I'm finding this thread fascinating and very much applicable to myself. I'll be the first to say that I've had a balls-out-ridiculous-privilaged-life. My parents sent both my sister and I to the best possible schools, and paid for both of our undergrads. While my sister went to a US private college (with the costs that come with it), I instead chose a university back in my father's native Canada. However, since my parents paid for the tuition, room, and board for my sister, they paid for the equivalent of mine (tuition, rent on an apartment that they chose with me - dorms past the first year didn't exist, and a 300$ a month stipend to feed myself). Any entertainment money was made on our own (we both started working at 14 and continued part-time during uni to cover costs of «extras». While the costs for me were significantly lower than for my sister, their promise was that we would come out debt-free, not a set amount of money. I never had any issues with this.

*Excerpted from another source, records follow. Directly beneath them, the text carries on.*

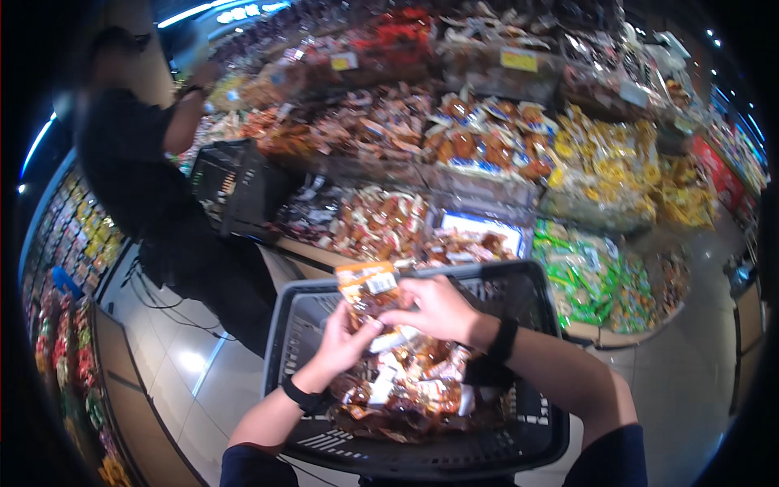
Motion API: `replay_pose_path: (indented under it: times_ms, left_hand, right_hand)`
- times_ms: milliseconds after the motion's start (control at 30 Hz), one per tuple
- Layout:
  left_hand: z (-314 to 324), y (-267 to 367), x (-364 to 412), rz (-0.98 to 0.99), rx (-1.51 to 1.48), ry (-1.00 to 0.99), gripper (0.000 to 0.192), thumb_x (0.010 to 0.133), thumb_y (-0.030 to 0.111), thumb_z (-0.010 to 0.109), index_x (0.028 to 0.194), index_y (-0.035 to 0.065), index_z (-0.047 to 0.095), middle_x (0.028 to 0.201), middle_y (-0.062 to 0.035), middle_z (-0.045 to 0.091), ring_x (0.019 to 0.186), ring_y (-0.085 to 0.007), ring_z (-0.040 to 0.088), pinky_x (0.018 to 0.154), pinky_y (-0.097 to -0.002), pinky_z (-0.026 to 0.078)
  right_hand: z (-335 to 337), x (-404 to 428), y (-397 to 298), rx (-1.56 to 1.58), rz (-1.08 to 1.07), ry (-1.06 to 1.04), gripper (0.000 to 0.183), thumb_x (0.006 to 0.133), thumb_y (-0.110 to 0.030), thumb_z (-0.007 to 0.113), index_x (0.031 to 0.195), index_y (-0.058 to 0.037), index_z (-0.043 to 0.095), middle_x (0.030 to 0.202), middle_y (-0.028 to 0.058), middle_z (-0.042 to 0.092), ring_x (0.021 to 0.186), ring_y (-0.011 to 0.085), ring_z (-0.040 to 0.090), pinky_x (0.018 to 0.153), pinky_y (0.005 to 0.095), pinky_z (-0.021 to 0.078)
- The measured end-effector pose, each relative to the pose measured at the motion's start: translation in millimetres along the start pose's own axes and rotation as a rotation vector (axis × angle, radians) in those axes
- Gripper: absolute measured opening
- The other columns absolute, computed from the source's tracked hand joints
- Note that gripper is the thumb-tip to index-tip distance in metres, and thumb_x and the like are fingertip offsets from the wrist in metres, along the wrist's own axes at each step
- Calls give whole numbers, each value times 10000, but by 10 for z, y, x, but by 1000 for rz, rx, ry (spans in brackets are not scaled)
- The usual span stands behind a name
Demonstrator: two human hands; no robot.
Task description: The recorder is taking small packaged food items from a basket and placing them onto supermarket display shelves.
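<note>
Over a black plastic shopping basket, my two hands hold a small clear food packet with an orange top and a white printed label. My left hand grips its lower left side. My right hand pinches the right side, thumb pointing left. The brown contents show through the film; what kind of food it is, I cannot tell. Below the hands, a heap of similar brown packets with white labels lies in the basket. Each wrist wears a black band.
Tiered bins of packaged snacks curve beyond the basket, with yellow packets and green packets at right. A person in dark clothes stands at left beside another black basket. Cables cross the tiled floor near a low display.
</note>
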State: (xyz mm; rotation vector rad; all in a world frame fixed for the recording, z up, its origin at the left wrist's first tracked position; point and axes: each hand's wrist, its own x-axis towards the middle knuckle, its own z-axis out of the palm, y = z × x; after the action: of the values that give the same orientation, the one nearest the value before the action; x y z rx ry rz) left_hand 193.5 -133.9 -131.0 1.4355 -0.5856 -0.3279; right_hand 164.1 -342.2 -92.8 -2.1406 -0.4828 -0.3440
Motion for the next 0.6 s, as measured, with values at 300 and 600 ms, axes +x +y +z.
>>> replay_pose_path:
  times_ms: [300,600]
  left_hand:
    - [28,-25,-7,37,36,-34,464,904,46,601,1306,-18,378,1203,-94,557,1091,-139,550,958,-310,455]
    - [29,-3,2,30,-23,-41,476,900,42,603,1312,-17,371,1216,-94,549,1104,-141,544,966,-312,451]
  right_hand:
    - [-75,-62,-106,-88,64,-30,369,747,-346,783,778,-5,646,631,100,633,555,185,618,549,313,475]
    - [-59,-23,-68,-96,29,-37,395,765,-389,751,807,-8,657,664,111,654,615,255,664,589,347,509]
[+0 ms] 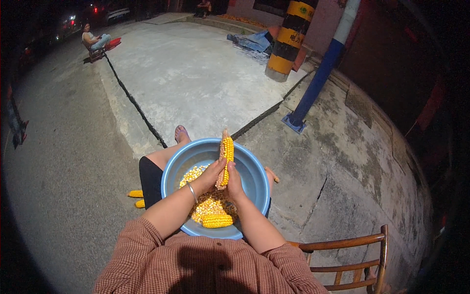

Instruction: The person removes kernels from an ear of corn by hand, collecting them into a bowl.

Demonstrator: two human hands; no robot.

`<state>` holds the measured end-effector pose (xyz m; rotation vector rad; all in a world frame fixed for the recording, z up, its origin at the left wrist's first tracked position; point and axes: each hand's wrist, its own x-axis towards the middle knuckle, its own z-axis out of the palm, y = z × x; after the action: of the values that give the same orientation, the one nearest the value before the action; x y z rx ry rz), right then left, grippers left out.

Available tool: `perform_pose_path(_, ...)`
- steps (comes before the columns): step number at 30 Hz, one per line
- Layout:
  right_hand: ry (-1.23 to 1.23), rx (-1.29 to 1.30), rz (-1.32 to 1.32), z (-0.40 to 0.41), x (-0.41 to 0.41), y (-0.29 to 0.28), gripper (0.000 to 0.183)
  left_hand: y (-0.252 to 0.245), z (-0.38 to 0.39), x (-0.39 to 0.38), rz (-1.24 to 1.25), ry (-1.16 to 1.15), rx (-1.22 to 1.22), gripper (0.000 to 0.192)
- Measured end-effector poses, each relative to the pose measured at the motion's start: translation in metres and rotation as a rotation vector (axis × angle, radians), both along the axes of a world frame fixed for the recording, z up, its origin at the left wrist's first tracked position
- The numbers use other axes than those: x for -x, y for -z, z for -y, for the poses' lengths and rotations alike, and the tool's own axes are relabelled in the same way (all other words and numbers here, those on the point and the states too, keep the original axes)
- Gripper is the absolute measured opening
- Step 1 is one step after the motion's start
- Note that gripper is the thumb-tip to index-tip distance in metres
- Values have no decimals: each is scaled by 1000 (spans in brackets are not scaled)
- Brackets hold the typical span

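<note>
A partly shelled ear of corn (228,150) stands nearly upright between my two hands, above a blue plastic basin (256,176) on my lap. Bare cob shows along its left side, and yellow kernels still cover the right. My left hand (212,174) grips the ear from the left, its thumb against the cob. From the right, my right hand (235,182) holds the same ear, thumb pressed on the kernels. Loose corn kernels (211,206) cover part of the basin's bottom. Another ear of corn (217,221), full of kernels, lies on them near my body.
Two ears of corn (136,193) lie on the ground left of my leg. A wooden chair (345,243) stands at my right. Beyond are a blue-and-white pole (319,77), a yellow-and-black striped post (286,47), a blue tarp (253,40) and a seated person (96,39) beside a red container (114,42).
</note>
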<state>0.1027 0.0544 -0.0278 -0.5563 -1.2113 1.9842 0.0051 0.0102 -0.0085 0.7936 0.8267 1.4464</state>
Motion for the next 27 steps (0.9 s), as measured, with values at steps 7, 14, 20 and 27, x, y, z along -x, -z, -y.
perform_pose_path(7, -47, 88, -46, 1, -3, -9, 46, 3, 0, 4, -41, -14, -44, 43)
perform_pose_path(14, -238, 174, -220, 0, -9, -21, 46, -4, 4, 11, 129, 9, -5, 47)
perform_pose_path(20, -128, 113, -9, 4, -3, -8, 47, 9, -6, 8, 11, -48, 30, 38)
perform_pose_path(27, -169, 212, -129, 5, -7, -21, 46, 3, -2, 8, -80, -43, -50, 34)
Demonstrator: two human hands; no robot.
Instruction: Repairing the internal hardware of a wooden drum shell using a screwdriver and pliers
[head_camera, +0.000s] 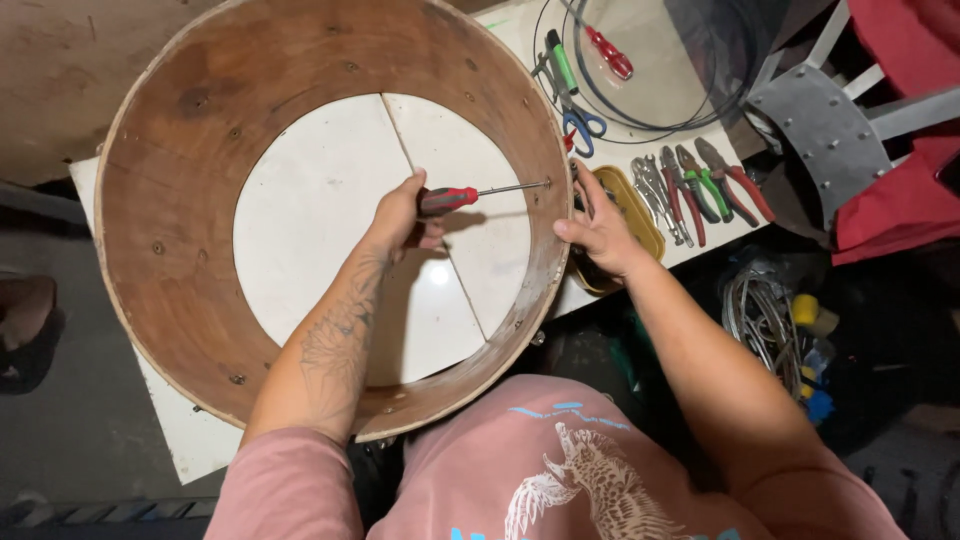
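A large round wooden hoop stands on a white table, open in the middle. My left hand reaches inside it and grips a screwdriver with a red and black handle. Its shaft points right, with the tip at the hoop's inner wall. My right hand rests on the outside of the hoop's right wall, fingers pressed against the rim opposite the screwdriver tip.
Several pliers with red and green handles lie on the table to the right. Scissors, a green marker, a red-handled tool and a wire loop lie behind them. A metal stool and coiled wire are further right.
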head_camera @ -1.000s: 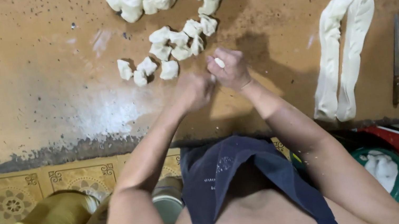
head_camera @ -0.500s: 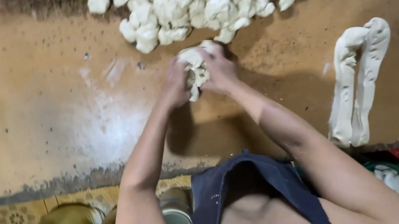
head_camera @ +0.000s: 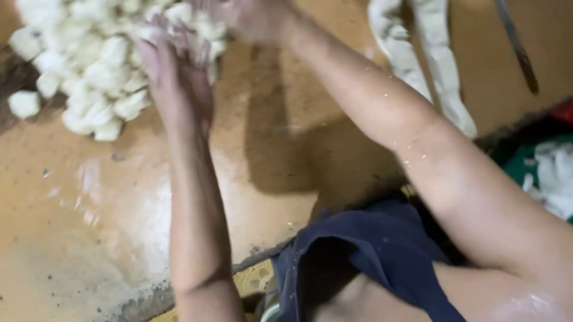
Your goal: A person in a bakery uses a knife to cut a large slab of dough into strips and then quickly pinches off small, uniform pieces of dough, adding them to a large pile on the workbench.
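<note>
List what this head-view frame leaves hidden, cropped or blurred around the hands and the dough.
- Right hand: motion-blurred, fingertips cut by the top edge; grip unreadable.
- Left hand: blurred, seen from the back; palm hidden.
- Pile of dough pieces: far side cropped by the top edge.
- Green bowl: partly behind the forearm and table edge.

I work in a simple food workshop. My desk (head_camera: 24, 248) is oiled, with cut dough pieces (head_camera: 96, 68), dough ropes (head_camera: 419, 32) and a knife (head_camera: 511, 33).
</note>
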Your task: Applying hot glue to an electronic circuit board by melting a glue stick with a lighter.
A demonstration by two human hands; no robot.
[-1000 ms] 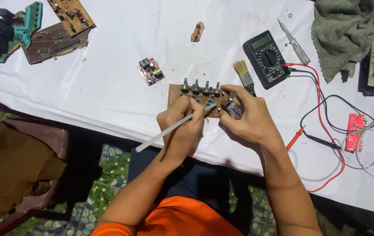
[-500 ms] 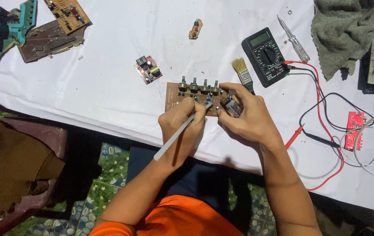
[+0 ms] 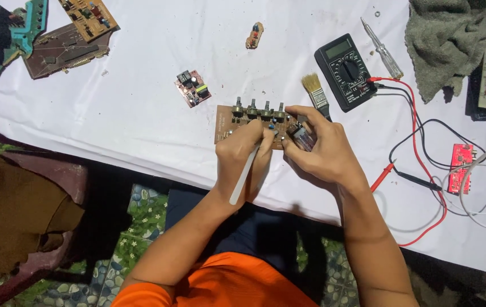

Flash forward a few years: after graduate school (not covered by my parents), my sister moved back in with my parents and lived there rent free for a year. I was never jealous because while I absolutely adore my parents, I wouldn't want to live with them again, simply because as an adult it puts unecessary strain on the relationship in my opinion.
Flash forward a few more years to today: my sister decided to start a farmstead to make cheese. She works damn hard, longer hours than me, and way harder (office life is easy lets be honest). However, instead of having the added stress of a 350,000$ mortgage and 150,00$ business loan for the construction of the cheesemaking facility, my parents bought her the entire farm and paid for the construction. They didn't want her to have the financial stress. And in their words «we can either give it to her now or when we die, and we'd rather give it when she needs it.» None of this makes me jealous for the simple reason that I know that if I were to start my own business, they would help me out as well. I can honestly say that two things with this situation bother me: the fact that my sister was never forced to go through the brutal but important «develop and get a business plan approved by some investment/banking power», and also, I fear that my parents are far too generous for the amount of living they have left. On the first point, my parents are well aware of my feelings, and they are both business saavy people and have assured me that they never would have done this had they not gone over her business plan and believed in it. On the second point: my parents could out-mustache MMM any day of the week, and while they are both scientists never making multi-millions per year, we lived FAR below our means and they have assured me that they will be dead with several million in the bank because they don't know how to spend it.
Whenever my parents come visit me, my mother always wants to go shopping with me, because they help my sister with necessary things. However, I always refuse, because I don't need anything. We actually got into an argument the last time they were here, because I said that whenever they want to buy me something, be it groceries or clothes, I just want to put the money in the bank to fund my early retirement. I know that they love to see how responsible I am for my age, and my father completely understands, but my mother is like many adoring mothers - she loves to give gifts because it makes her feel good. My father told me, point blank «I understand what you mean, because I'm the same way, but it makes your mother so happy to give you a gift, she spends so much time picking out christmas gifts, imagining your face when you see it. Please indulge her once in a while, it won't hurt.»
I realize how fortunate both my sister and I are to have our parents. How wise they have been to both raise us in a way that we don't NEED money to survive, while also being able to help us to make our lives easier if they want. That being said, while my parents' division of the 20,000$ inherited when my grand-father died funded my first 10,000$ for retirement, the fact that I have never accepted any other money from them since graduating undergrad has caused my father to tell his friends and my mother how proud he is of me. Hearing my mother tell me that my dad was proud of who I was is more valuable than any money they could bestow upon me.